Nigeria Suspends All Mining Activities in Zamfara State
Last Sunday, Nigeria announced a suspension of all mining activities in the northwestern state of Zamfara. This announcement came shortly after Nigeria’s Chief of Police issued a statement supporting intelligence reports that “clearly established a strong and glaring nexus between the activities of armed bandits and illicit miners.”
The government issued three directives in line with the suspension:
Mining activities in Zamfara and other affected States are hereby suspended with immediate effect.
Consequently, any mining operator who engages in mining activities in the affected locations henceforth will have his licence revoked.
All foreigners operating in the mining fields should close and leave within 48 hours.
This decision is one of many measures being taken to restore peace and stability in the region. In recent weeks, military, police, and state security forces have all been deployed in response to a spate of killings and kidnappings at the hands of criminal gangs.

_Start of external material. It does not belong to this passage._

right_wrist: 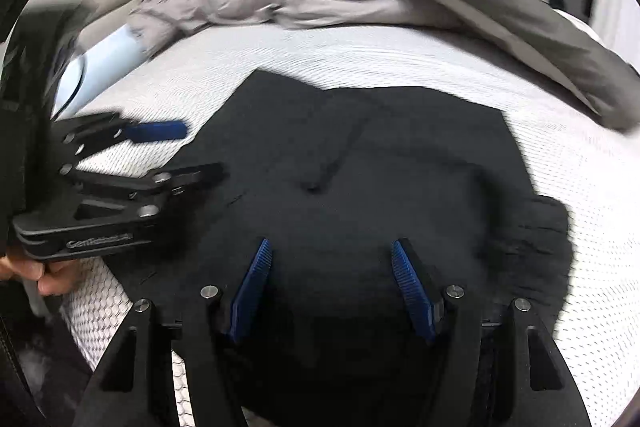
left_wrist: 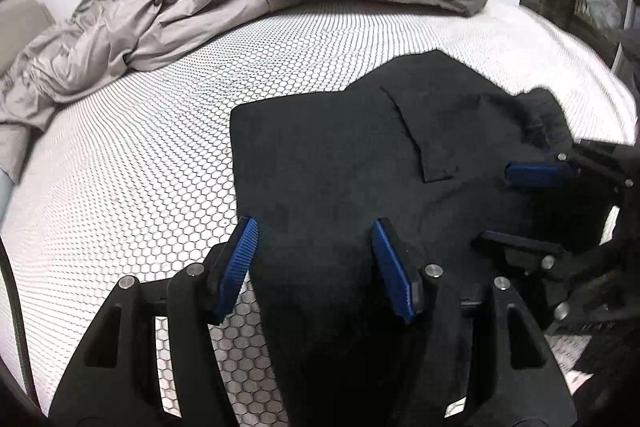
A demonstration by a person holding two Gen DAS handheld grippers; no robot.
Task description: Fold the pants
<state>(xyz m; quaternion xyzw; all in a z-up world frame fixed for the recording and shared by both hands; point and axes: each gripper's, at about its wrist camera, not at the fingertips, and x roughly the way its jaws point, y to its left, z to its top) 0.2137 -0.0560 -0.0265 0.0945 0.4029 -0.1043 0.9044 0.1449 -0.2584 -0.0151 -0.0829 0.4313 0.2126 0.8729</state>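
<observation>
- The black pants (left_wrist: 360,155) lie on the white honeycomb-patterned mattress (left_wrist: 140,155). In my left wrist view they fill the centre and lower right of the frame; in the right wrist view (right_wrist: 360,167) they fill the middle, running down under the fingers.
- My left gripper (left_wrist: 314,227) stands wide open with nothing between the blue pads. Its left pad sits right at the pants' left edge, over the border with the mattress, and its right pad is over the cloth. The dark fabric runs straight ahead from it, toward the upper right of the frame.
- My right gripper (right_wrist: 332,247) is also wide open and empty, both pads over black cloth, with the garment stretching away from it toward the top of the frame.
- In the right wrist view the left gripper shows at the left edge, one pad over bare mattress and one at the cloth's left margin. So each tool flanks the near end, left at the left edge, right toward the bunched, ribbed part (right_wrist: 532,247) at lower right, possibly a waistband or cuff; I cannot tell which.
- I judge the long axis to run away from both tools, so the coming fold would likely lift this near edge and carry it forward.
- The rumpled grey bedding (left_wrist: 200,3) lies across the top of the frame, well apart from the pants.
</observation>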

Zamfara state has been gravely affected by the recent uptick in violence. According to some estimates, hundreds of people were killed or kidnapped by bandits in the last year. Thousands more have been forced to flee their homes — Nigerians and foreigners alike.
Mining activity is not the only cause of violence in the region. Some attribute the violence to state failure, since the government’s presence in Zamfara state is limited. The number of troops and security forces is “certainly, not enough to really make the difference in that area,” says security consultant Sadiq Garba Shehu.
Production in Nigeria’s Mining and Quarrying sector grew by 22 percent in 2018, and some fear that this suspension could be harmful to local economies. However, the Inspector General of the Police, Mohammed Adamu, said that all mining sites would be taken over by a special task force made up by relevant security agencies.
Alhaji Abubakar Bwari, Nigeria’s Minister of State, Mines and Steel development, described the suspension as a “necessary step towards curbing banditry in the state,” adding that “even legitimate mining investors have stopped activities for the past two years due to the banditry.” Bwari is confident that “it will not be long for the security agencies to flush out bandits.”